[Goal of the exercise] Every line below needs to be printed again exactly, without any of its pictures.

START Stored data

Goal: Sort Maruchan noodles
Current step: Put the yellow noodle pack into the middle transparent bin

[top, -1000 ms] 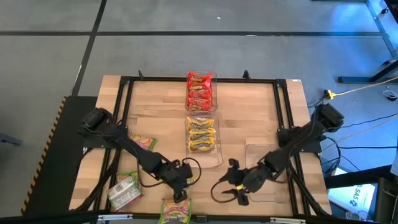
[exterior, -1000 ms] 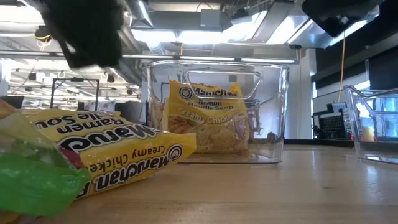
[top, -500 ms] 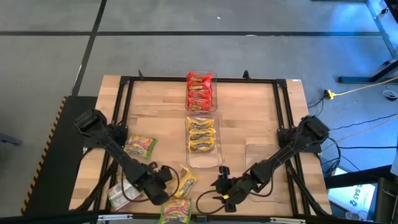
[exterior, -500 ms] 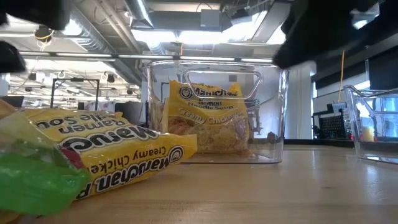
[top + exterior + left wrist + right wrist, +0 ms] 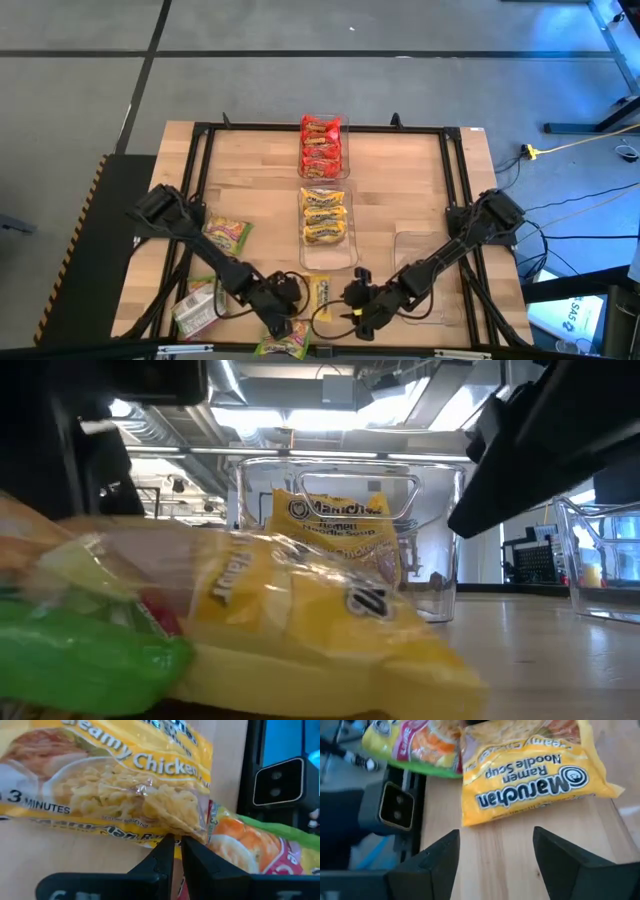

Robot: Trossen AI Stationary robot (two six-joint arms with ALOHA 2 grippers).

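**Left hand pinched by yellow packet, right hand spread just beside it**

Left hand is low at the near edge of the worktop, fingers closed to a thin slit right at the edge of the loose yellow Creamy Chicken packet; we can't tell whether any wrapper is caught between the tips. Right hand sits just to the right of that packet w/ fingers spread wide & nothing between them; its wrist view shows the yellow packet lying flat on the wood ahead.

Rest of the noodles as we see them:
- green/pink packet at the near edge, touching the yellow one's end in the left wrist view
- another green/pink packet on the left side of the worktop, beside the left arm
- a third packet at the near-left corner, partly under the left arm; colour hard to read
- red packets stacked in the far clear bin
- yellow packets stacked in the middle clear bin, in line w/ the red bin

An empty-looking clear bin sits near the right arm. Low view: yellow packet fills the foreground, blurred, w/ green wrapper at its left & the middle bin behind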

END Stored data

[Answer box]
Goal: Sort Maruchan noodles
Current step: Put the yellow noodle pack into the middle transparent bin

[top, -1000 ms] 
[exterior, -1000 ms] 
[top, -500 ms] 
[exterior, -500 ms] 
[top + exterior + left wrist + right wrist, +0 ms] 

Robot: Trossen AI Stationary robot (two six-joint arms with ALOHA 2 grippers).

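**Left hand pinched by yellow packet, right hand spread just beside it**

Left hand is low at the near edge of the worktop, fingers closed to a thin slit right at the edge of the loose yellow Creamy Chicken packet; we can't tell whether any wrapper is caught between the tips. Right hand sits just to the right of that packet w/ fingers spread wide & nothing between them; its wrist view shows the yellow packet lying flat on the wood ahead.

Rest of the noodles as we see them:
- green/pink packet at the near edge, touching the yellow one's end in the left wrist view
- another green/pink packet on the left side of the worktop, beside the left arm
- a third packet at the near-left corner, partly under the left arm; colour hard to read
- red packets stacked in the far clear bin
- yellow packets stacked in the middle clear bin, in line w/ the red bin

An empty-looking clear bin sits near the right arm. Low view: yellow packet fills the foreground, blurred, w/ green wrapper at its left & the middle bin behind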

The exercise is complete as it stands.